John Glenn, the first American astronaut to orbit the Earth, returned with much fanfare to space once again at 77 years of age to confront the physiological challenges preventing long-term space travel for astronauts—loss of bone density, loss of muscle mass, balance disorders, sleep disturbances, cardiovascular changes, and immune system depression—all of which are problems confronting aging people as well as astronauts. Once again Glenn stepped forward to play an historic role in the future of space exploration, but this time he would provide new medical research in the field of gerontology as well.
In space, astronauts use a space suit, essentially a self-contained individual spacecraft, to do spacewalks, or extra-vehicular activities (EVAs). Spacesuits are generally inflated with 100% oxygen at a total pressure that is less than a third of normal atmospheric pressure. Eliminating inert atmospheric components such as nitrogen allows the astronaut to breathe comfortably, but also have the mobility to use their hands, arms, and legs to complete required work, which would be more difficult in a higher pressure suit.
After the astronaut dons the spacesuit, air is replaced by 100% oxygen in a process called a "nitrogen purge". In order to reduce the risk of decompression sickness, the astronaut must spend several hours "pre-breathing" at an intermediate nitrogen partial pressure, in order to let their body tissues outgas nitrogen slowly enough that bubbles are not formed. When the astronaut returns to the "shirt sleeve" environment of the spacecraft after an EVA, pressure is restored to whatever the operating pressure of that spacecraft may be, generally normal atmospheric pressure. Decompression illness in spaceflight consists of decompression sickness (DCS) and other injuries due to uncompensated changes in pressure, or barotrauma.
Decompression sickness is the injury to the tissues of the body resulting from the presence of nitrogen bubbles in the tissues and blood. This occurs due to a rapid reduction in ambient pressure causing the dissolved nitrogen to come out of solution as gas bubbles. In space the risk of DCS is significantly reduced by using a technique to wash out the nitrogen in the body’s tissues. This is achieved by breathing 100% oxygen for a specified period of time before donning the spacesuit, and is continued after a nitrogen purge. DCS may result from inadequate or interrupted pre-oxygenation time, or other factors including the astronaut’s level of hydration, physical conditioning, prior injuries and age. Other risks of DCS include inadequate nitrogen purge in the EMU, a strenuous or excessively prolonged EVA, or a loss of suit pressure. Non-EVA crewmembers may also be at risk for DCS if there is a loss of spacecraft cabin pressure.

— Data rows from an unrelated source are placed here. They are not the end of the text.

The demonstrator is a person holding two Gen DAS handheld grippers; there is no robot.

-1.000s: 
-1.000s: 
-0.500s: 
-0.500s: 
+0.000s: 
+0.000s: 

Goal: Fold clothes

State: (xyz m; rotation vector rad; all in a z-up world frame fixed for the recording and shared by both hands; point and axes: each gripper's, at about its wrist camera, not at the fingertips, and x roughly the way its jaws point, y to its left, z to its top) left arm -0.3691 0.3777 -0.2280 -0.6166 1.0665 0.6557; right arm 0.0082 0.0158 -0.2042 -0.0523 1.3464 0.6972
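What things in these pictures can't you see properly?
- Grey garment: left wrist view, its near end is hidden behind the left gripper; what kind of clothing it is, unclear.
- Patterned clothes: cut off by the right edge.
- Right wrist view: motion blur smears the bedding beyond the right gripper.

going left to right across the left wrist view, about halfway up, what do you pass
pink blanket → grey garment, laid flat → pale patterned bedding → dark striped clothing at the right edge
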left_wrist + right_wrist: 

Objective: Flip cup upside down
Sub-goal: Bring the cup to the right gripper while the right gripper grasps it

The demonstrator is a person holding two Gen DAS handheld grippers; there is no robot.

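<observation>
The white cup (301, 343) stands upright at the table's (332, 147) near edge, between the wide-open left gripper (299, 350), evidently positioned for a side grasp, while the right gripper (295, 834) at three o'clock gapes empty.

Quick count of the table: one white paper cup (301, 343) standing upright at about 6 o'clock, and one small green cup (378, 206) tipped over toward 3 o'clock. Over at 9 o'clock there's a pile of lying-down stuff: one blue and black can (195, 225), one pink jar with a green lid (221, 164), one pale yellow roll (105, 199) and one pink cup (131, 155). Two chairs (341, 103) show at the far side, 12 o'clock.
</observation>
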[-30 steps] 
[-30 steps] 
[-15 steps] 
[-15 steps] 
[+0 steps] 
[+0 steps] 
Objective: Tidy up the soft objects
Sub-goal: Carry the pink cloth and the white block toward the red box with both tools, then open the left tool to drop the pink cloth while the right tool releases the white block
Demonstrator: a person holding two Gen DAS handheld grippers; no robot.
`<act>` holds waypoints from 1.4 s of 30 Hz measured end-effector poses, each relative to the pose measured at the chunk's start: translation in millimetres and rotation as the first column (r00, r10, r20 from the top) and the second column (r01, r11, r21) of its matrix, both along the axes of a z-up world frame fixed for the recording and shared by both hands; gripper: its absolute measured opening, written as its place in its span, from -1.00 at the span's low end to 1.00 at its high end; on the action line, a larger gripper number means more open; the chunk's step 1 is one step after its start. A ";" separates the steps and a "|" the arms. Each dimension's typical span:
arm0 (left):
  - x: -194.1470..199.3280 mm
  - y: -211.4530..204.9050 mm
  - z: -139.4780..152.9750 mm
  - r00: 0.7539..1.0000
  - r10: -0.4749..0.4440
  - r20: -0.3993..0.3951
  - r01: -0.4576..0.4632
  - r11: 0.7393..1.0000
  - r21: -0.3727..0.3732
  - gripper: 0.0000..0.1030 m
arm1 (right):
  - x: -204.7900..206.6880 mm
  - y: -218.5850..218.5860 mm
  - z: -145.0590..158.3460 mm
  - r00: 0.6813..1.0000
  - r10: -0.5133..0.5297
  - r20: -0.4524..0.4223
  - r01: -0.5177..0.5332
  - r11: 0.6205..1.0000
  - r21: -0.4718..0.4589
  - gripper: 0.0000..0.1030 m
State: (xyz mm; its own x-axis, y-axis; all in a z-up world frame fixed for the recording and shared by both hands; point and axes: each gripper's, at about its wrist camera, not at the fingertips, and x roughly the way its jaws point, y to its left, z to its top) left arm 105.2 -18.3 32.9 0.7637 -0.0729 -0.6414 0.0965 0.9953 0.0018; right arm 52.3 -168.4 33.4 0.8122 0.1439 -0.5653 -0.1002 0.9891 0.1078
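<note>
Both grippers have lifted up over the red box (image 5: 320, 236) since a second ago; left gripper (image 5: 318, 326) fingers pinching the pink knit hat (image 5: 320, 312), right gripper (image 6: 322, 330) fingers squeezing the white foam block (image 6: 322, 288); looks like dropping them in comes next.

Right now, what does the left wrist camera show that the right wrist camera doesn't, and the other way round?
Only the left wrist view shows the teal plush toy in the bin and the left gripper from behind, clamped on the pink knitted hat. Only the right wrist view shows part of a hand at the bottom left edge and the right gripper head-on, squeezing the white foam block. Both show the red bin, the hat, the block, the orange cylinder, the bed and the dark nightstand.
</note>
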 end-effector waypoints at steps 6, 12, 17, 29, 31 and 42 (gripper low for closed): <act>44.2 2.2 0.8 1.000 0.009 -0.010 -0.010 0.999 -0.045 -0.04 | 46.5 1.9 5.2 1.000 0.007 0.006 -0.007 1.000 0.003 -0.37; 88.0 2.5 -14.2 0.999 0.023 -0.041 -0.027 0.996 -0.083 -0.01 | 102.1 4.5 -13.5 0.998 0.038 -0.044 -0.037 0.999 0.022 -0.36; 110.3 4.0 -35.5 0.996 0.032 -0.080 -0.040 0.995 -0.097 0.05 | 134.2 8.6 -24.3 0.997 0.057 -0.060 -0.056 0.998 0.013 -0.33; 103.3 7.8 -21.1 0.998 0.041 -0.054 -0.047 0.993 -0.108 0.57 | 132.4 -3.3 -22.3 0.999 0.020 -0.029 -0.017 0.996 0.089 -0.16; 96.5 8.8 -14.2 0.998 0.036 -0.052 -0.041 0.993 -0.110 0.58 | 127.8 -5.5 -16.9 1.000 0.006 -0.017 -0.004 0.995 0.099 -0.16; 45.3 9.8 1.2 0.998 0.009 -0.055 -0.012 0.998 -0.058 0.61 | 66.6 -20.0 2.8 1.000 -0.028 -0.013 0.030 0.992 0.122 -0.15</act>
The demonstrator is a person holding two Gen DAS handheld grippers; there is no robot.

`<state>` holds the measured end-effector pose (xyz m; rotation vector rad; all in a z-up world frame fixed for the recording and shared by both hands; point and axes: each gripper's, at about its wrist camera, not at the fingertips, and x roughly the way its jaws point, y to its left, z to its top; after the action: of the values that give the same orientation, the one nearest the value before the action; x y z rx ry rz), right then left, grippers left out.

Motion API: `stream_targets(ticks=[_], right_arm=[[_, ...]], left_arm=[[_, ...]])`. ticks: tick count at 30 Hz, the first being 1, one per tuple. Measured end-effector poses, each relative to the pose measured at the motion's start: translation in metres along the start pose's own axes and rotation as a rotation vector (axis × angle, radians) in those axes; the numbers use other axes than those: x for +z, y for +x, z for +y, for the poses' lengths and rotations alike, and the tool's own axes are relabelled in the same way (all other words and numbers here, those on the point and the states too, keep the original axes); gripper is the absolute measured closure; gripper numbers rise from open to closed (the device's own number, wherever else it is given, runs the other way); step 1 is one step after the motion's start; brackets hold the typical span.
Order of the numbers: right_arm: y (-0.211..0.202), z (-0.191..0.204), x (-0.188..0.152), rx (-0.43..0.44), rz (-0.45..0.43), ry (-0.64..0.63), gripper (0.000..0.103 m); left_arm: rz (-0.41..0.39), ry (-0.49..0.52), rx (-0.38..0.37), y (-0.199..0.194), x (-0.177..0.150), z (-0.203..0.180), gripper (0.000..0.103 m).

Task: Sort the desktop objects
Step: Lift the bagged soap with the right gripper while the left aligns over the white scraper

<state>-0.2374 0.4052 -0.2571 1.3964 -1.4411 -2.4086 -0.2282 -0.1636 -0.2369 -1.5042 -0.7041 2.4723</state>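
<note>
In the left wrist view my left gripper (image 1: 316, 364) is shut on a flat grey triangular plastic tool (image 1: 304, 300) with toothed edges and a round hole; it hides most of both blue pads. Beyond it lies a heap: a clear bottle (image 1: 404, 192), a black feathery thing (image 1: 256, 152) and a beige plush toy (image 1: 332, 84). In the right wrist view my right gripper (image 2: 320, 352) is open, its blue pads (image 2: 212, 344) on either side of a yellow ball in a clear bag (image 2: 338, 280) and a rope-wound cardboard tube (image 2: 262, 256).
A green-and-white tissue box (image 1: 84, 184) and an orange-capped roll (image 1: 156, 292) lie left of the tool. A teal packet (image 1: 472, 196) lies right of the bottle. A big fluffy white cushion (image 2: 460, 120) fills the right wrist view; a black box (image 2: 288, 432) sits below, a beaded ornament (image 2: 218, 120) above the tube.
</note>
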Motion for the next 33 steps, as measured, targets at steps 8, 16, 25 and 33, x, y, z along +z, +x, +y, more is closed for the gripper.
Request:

Symptoms of DCS in space may include chest pain, shortness of breath, cough or pain with a deep breath, unusual fatigue, lightheadedness, dizziness, headache, unexplained musculoskeletal pain, tingling or numbness, extremities weakness, or visual abnormalities.
Primary treatment principles consist of in-suit repressurization to re-dissolve nitrogen bubbles, 100% oxygen to re-oxygenate tissues, and hydration to improve the circulation to injured tissues.
To date there have been no reported cases of DCS in the NASA space program.
Barotrauma is the injury to the tissues of air filled spaces in the body as a result of differences in pressure between the body spaces and the ambient atmospheric pressure. Air filled spaces include the middle ears, parananal sinuses, lungs and gastrointestinal tract. One would be predisposed by a pre-existing upper respiratory infection, nasal allergies, recurrent changing pressures, dehydration, or a poor equalizing technique.
Positive pressure in the air filled spaces results from reduced barometric pressure during the depressurization phase of an EVA. It can cause abdominal distension, ear or sinus pain, decreased hearing, and dental or jaw pain. Abdominal distension can be treated with extending the abdomen, gentle massage and encourage passing flatus. Ear and sinus pressure can be relieved with passive release of positive pressure. Pretreatment for susceptible individuals can include oral and nasal decongestants, or oral and nasal steroids.
Negative pressure in air fill spaces results from increased barometric pressure during repressurization after an EVA or following a planned restoration of a reduced cabin pressure. Common symptoms include ear or sinus pain, decreased hearing, and tooth or jaw pain.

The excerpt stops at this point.